If it is untreated, yes. You can get organic hemp at craft stores, and even WalMart sometimes.


----------



## Dreamcatchers (Apr 17, 2011)

Also, when making your own toys - Please use extra caution when using any "stringy" materials, especially if the material will be looped or used in long strands. It is very easy for the inquisitive and adventurous cockatiel (or any bird) to wrap up or get caught up in long strands. One of my clients decided to make her own toys and used some sissal which she looped up and tied off to make a preening toy. She thought she had cut all the strands but missed one. She came home to find her baby cockatiel choked to death. She and her daughter were crushed. They were initially afraid to contact me. When I found out what had happened, I replaced their bird but made sure that they took extra care when making their own toys.

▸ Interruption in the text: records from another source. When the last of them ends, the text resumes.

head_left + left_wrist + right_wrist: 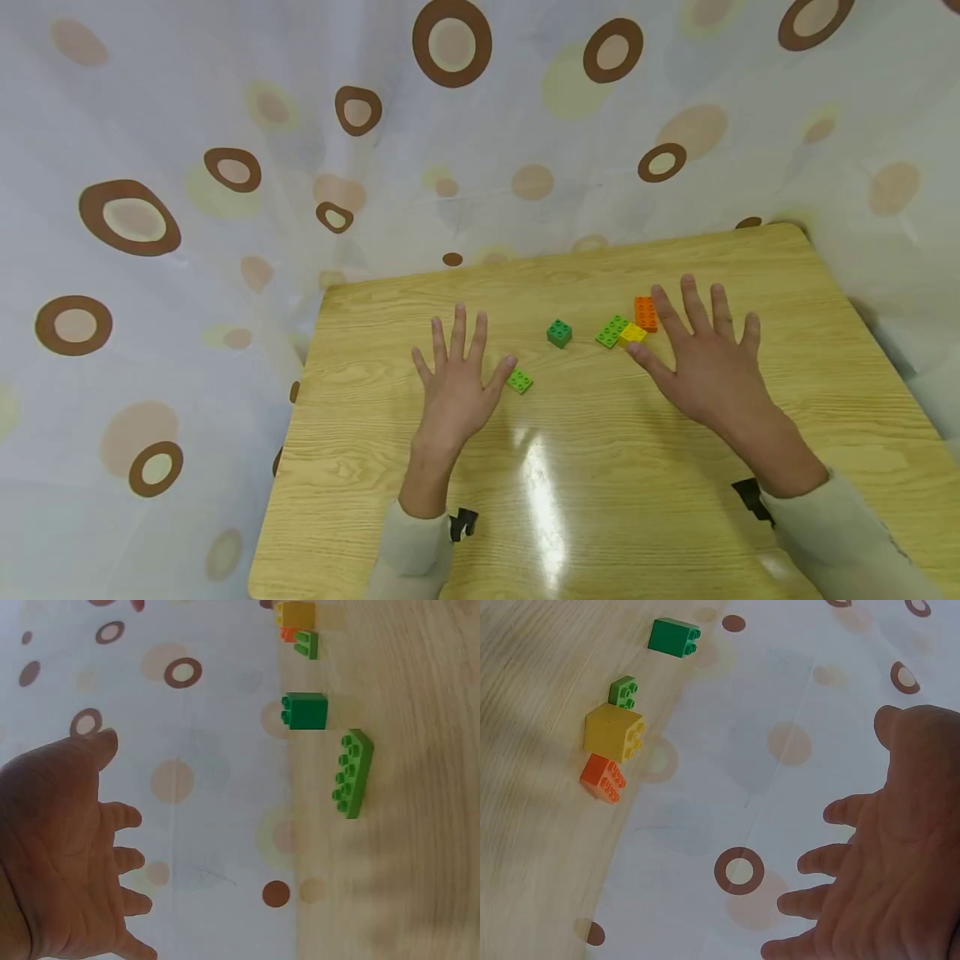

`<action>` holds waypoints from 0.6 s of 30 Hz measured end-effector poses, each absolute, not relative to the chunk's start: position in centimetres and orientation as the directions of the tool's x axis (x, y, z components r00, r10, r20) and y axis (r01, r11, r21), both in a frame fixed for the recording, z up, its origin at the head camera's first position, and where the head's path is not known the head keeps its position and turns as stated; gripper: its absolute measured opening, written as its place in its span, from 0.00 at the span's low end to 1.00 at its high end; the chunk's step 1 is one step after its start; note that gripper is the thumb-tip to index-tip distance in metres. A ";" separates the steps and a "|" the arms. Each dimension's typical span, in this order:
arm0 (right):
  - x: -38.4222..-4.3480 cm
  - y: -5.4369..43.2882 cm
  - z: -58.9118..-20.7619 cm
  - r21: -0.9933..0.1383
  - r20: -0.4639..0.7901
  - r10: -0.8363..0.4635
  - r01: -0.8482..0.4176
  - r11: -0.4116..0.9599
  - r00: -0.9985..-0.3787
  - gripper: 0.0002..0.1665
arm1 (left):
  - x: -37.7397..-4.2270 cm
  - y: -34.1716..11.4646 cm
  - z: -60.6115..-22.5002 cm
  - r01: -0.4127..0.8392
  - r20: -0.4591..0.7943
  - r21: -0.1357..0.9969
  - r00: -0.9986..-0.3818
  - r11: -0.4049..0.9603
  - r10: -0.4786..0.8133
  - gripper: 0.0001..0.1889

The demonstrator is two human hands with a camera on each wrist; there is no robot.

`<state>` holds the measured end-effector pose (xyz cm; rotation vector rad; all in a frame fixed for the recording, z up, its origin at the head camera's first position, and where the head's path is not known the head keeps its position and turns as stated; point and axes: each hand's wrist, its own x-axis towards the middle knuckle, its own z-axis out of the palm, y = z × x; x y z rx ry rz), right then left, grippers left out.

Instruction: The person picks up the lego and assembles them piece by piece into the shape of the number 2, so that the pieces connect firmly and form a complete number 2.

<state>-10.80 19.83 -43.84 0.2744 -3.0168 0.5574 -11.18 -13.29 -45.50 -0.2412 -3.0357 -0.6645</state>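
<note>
My left hand (455,396) is held over the table with its fingers spread and nothing in it. Beside its thumb lies a flat light green building brick (520,382), partly covered by the thumb in the head view. My right hand (712,375) is spread too, palm down and holding nothing. Its thumb tip overlaps a yellow brick (632,335) in the head view. Around that one are another light green brick (612,331) and an orange brick (645,314). A dark green brick (307,711) stands between the two hands, studs up.
The wooden table (600,467) carries all the bricks toward its far side. A white curtain (480,192) with brown and beige circles hangs behind and along the sides. Black pieces (463,524) show at both sleeve cuffs.
</note>
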 end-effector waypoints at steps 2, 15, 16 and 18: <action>-10.8 20.1 -44.1 -0.359 0.107 -0.163 -0.191 0.914 -0.981 0.52 | -11.1 -13.3 -46.4 0.147 0.075 0.431 -0.989 0.890 0.127 0.41; -12.1 21.7 -49.0 -0.396 0.114 -0.194 -0.224 0.891 -0.974 0.36 | -9.8 -10.3 -55.1 0.165 -0.001 0.478 -0.982 0.863 0.188 0.30; -12.2 21.7 -49.5 -0.396 0.096 -0.199 -0.221 0.891 -0.975 0.35 | -9.7 -10.2 -55.4 0.182 0.006 0.465 -0.979 0.866 0.203 0.30; -12.6 21.8 -50.2 -0.392 0.062 -0.210 -0.217 0.894 -0.976 0.34 | -9.6 -10.0 -55.8 0.203 0.015 0.442 -0.976 0.874 0.219 0.29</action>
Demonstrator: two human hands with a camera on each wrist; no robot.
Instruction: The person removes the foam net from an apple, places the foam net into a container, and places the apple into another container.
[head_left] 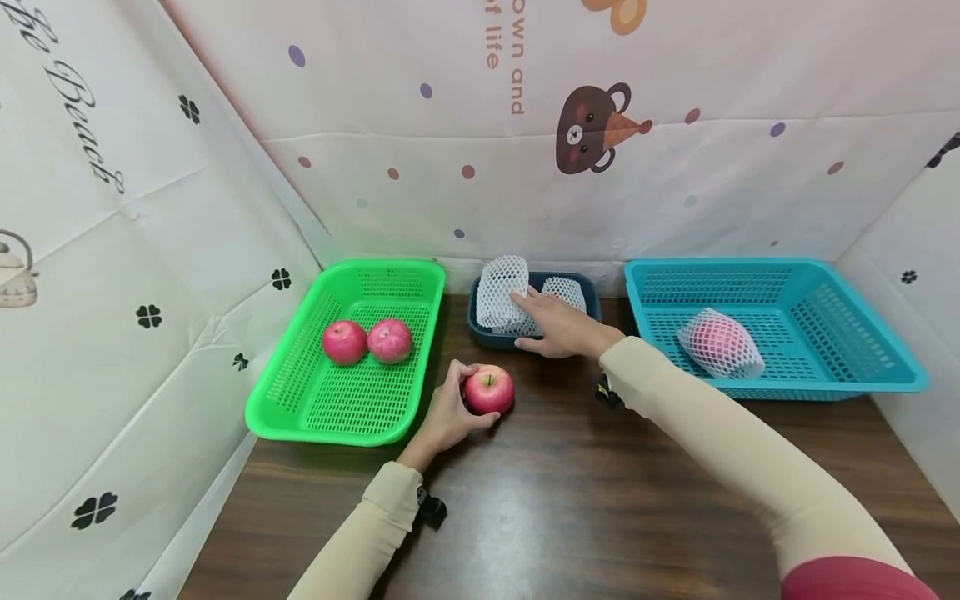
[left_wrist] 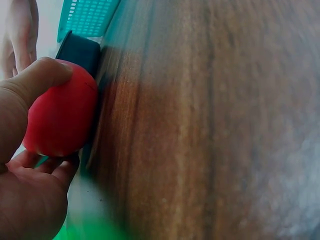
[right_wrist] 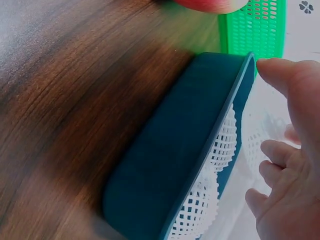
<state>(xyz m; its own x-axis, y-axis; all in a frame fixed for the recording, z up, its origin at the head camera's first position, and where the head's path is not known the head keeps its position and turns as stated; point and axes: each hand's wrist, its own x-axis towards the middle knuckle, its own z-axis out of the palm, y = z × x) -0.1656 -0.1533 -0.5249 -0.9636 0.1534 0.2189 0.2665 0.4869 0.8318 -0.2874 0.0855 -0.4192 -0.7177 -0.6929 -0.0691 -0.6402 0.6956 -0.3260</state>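
Observation:
A red apple (head_left: 489, 390) with a short stem is on the dark wooden table. My left hand (head_left: 450, 412) grips it from the left side, thumb on the near side and fingers on the far side. Over a small dark blue bin (head_left: 501, 340), my right hand (head_left: 558, 323) has its thumb spread well away from its fingers. Those fingertips overlap the right edge of a white foam net (head_left: 501, 287) in the head view. Another foam net (head_left: 564, 290) lies at the right in the same bin.
To the left, a green basket (head_left: 337, 417) holds two bare apples (head_left: 367, 342). A blue basket (head_left: 840, 333) on the right contains one apple in a foam net (head_left: 720, 343). Printed cloth (head_left: 420, 133) hangs behind and along both sides of the table.

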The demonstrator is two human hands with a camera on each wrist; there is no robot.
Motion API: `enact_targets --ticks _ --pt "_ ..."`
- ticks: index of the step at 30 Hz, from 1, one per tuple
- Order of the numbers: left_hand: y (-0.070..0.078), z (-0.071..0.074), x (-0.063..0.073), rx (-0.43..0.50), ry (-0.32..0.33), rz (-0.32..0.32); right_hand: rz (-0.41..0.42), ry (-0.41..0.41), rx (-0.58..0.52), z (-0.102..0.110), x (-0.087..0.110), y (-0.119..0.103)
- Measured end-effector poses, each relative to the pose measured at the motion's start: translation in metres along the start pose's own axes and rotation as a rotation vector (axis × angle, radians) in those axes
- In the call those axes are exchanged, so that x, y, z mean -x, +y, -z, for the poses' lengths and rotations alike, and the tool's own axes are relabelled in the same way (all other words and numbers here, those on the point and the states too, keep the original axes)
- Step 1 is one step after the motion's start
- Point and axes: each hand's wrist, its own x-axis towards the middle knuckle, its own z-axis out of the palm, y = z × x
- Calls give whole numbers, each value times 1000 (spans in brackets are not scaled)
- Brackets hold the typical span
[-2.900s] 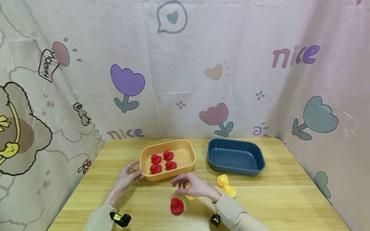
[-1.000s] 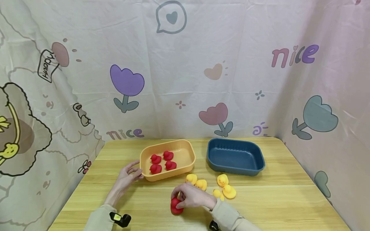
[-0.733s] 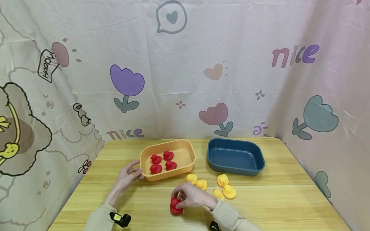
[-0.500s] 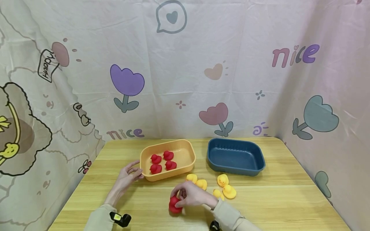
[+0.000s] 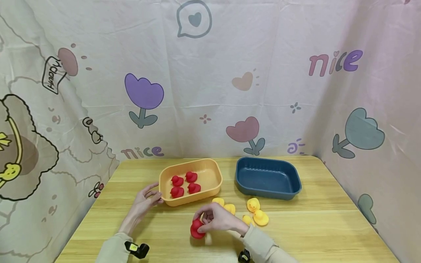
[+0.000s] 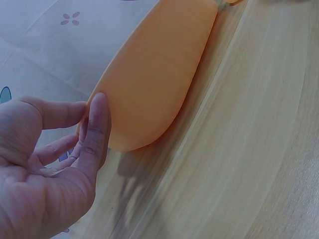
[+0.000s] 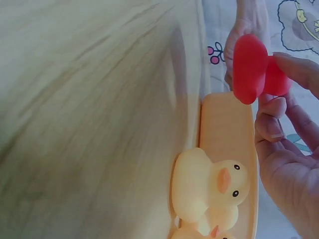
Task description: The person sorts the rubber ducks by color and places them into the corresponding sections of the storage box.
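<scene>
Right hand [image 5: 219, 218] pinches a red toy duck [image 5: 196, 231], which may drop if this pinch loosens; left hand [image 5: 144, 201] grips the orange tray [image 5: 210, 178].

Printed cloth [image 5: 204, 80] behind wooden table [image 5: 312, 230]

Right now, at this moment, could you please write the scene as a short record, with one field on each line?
Left hand: pinches the rim of the orange container at its left end
Right hand: holds one red duck, above the table
Inside the orange container: four other red ducks
Yellow ducks: five visible on the table, some partly hidden
Blue container: on the table, to the right of the orange container
Background: printed cloth
</scene>
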Motion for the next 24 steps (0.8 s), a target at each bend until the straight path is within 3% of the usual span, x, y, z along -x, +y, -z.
enact_targets --ticks 8,13,24 --pt "1 0 0 -5 1 -2 -25 11 -39 7 -2 -7" --pt "2 -1 1 -25 11 18 9 25 -21 19 -7 -16" --pt "2 -1 0 -21 2 9 39 144 211 69 -30 -30"
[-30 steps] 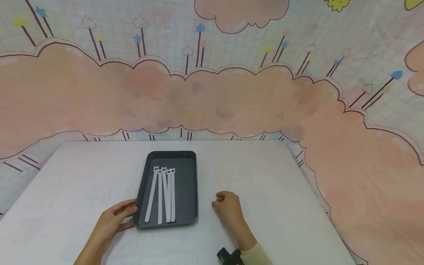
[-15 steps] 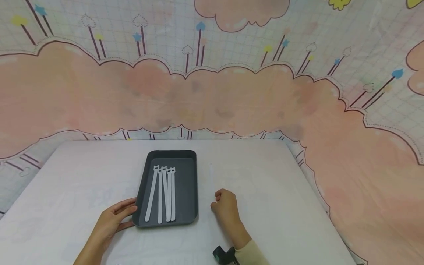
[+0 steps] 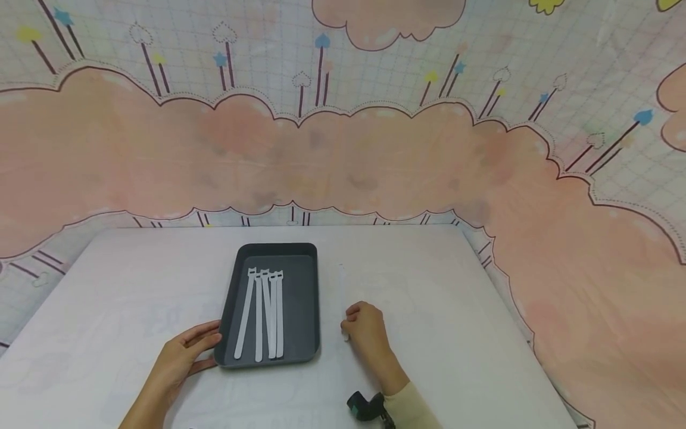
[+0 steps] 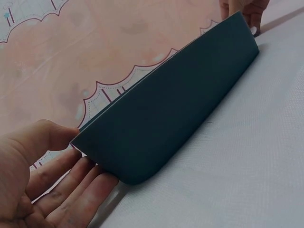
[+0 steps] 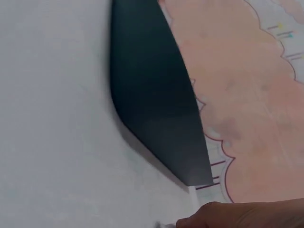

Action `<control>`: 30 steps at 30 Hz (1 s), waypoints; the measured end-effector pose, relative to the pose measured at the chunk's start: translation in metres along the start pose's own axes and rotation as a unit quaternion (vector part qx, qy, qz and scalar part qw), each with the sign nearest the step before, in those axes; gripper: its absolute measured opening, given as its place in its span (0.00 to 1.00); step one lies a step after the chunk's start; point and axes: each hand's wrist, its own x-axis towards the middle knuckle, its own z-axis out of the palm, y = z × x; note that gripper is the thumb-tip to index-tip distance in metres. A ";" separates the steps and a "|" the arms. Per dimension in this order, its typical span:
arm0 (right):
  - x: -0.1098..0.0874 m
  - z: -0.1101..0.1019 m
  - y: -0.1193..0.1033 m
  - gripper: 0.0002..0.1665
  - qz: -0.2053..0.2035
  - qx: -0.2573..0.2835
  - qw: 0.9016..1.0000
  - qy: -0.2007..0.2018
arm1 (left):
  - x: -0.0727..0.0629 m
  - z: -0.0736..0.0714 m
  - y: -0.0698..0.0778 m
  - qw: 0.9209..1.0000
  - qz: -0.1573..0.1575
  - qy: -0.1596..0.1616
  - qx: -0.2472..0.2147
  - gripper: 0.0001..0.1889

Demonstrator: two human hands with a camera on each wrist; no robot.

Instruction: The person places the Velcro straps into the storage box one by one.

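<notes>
A dark grey rectangular tray lies on the white table. Several white cable ties with slotted heads lie lengthwise inside it. My left hand grips the tray's near left corner; in the left wrist view the thumb is at the rim and the fingers touch the side and underside. Right of the tray, my right hand is low over the table, thumb and curled fingers pinching a white cable tie whose end peeks out below them. Most of it blends into the white surface.
The white table extends on both sides of the tray. A cloud-patterned cloth hangs behind the table and falls past its sides. A black wrist camera sits at the right sleeve.
My right hand shifts slightly left, then slightly away from me, and a white end shows below its fingers now. The left hand and the tray stay put.
</notes>
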 end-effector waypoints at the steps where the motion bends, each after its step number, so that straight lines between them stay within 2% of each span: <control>1: 0.001 -0.002 0.000 0.10 0.004 0.010 1.000 -0.006 | 0.000 0.000 0.000 1.000 -0.001 -0.001 -0.001 0.31; 4: 0.005 -0.009 0.002 0.14 0.029 0.063 0.997 -0.040 | 0.000 0.000 0.000 1.000 -0.003 -0.001 -0.003 0.31; 7: 0.009 -0.015 0.006 0.17 0.052 0.117 0.989 -0.076 | 0.000 0.000 0.000 1.000 -0.001 0.000 -0.003 0.31; 12: 0.013 -0.023 0.012 0.18 0.068 0.155 0.978 -0.120 | -0.001 0.000 0.001 1.000 -0.002 0.000 -0.005 0.32; 23: 0.015 -0.029 0.011 0.22 0.093 0.236 0.953 -0.165 | 0.000 -0.001 0.000 1.000 -0.009 -0.003 -0.005 0.32; 30: 0.011 -0.031 0.006 0.25 0.087 0.251 0.949 -0.170 | 0.001 -0.001 0.001 1.000 -0.006 -0.003 -0.004 0.32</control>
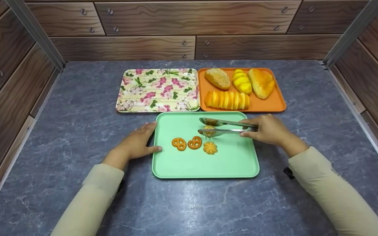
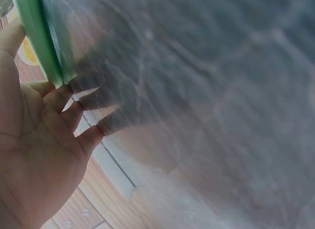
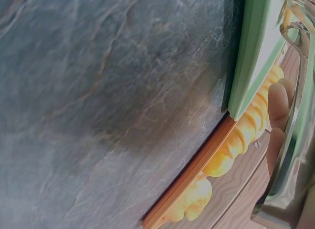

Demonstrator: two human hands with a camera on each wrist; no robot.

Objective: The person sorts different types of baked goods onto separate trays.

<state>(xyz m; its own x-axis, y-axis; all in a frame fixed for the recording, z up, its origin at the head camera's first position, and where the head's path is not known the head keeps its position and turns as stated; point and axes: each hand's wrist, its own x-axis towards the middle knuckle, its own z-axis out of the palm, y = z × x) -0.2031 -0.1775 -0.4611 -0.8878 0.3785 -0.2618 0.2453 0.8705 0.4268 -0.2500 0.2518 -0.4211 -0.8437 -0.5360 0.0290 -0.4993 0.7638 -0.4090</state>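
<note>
My left hand (image 1: 137, 141) rests at the left edge of a mint-green tray (image 1: 182, 168), its thumb over the rim. In the left wrist view the fingers of this left hand (image 2: 39, 145) are spread along the tray's outer side. My right hand (image 1: 271, 130) grips metal tongs (image 1: 220, 123) above the tray's right half. The tongs' tips lie on either side of a small round cookie (image 1: 209, 131); whether they touch it I cannot tell. A flower-shaped cookie (image 1: 210, 148) and two pretzels, a left pretzel (image 1: 178, 144) and a right pretzel (image 1: 194, 143), lie on the tray.
Behind the green tray stand a floral tray (image 1: 156, 90) and an orange tray (image 1: 267, 105). The orange one carries a seeded roll (image 1: 217, 78), a yellow twisted bread (image 1: 241, 82), a golden bun (image 1: 261, 83) and a sliced loaf (image 1: 227, 100). Wood-patterned walls enclose the grey table.
</note>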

You need to be 120% sure that the toy you make is not only safe for chewing/eating but also for general play activity.


----------



## CockatielFace (Mar 25, 2012)

wow I had no idea!I'll stick to store bought toys and paper clips!


----------



## enigma731 (Aug 12, 2011)

Don't use paper clips. Many of them have lead or zinc in them, and can give birds heavy metal poisoning.


----------



## CockatielFace (Mar 25, 2012)

enigma731 said:


> Don't use paper clips. Many of them have lead or zinc in them, and can give birds heavy metal poisoning.


 But there the only toy she likes...Ok


----------



## mishkaroni (Jan 6, 2012)

She just likes them because they are shiny. I'm sure at a craft store you can find shiny safe products. If your bird can be destructive, may I suggest balsa wood. I let my birds chew it occassionally...to prevent them from destroying other needed things. I just clean it up quickly afterwards, otherwise it teens to find its way into my bed...ugh


----------



## Dreamcatchers (Apr 17, 2011)

I believe they make plastic paper clips. You can try to find them. My best toy parts have been straws, natural coffee filters, plastic beads, clean untreated hardwood pieces and shredded paper.


----------



## enigma731 (Aug 12, 2011)

Dreamcatchers said:


> natural coffee filters


Is there a difference between natural coffee filters and others? I'm asking because I always recommend coffee filters as toy-making material and I've never heard of a kind that's unsafe. But of course I would hate to mislead people.


----------



## Dreamcatchers (Apr 17, 2011)

The natural coffee filters tend to be unbleached - the regular coffee filters are the pretty white ones. I don't know there is any real danger in using the regular ones but I don't like the thought of the chemical bleaching process in my own coffee. Of course, the every day normal white filters are usually cheaper - go figure - than the natural ones.


----------



## CockatielFace (Mar 25, 2012)

Well the clips are metal coated in plastic.


----------



## enigma731 (Aug 12, 2011)

Paper clips are not safe. Period. Heavy metal poisoning is extremely dangerous in small birds.


----------



## CockatielFace (Mar 25, 2012)

Okay.Her new cage came and its BIG  and I want to make her a swing...What type of wire would be safe to use?


----------



## enigma731 (Aug 12, 2011)

Honestly, I would probably just buy a swing. You can get a nice one for less than $10, and they're kind of tricky to make in a way that would be safe.


----------



## CockatielFace (Mar 25, 2012)

I'll wait for another answer.


----------



## enigma731 (Aug 12, 2011)

I'm telling you that safe materials to make a swing are going to cost more than just buying a swing itself. I've looked into it myself. But you can feel free to see what other people say and make your own decision.


----------



## roxy culver (May 27, 2010)

If you can find willow trees near you, you can make her a willow wreath that she can use as a swing. But I warn you, it might not last very long. My willow wreaths only last about 24hrs with my birds.


----------



## CockatielFace (Mar 25, 2012)

No willow trees here :/ I love those trees I could never hurt one....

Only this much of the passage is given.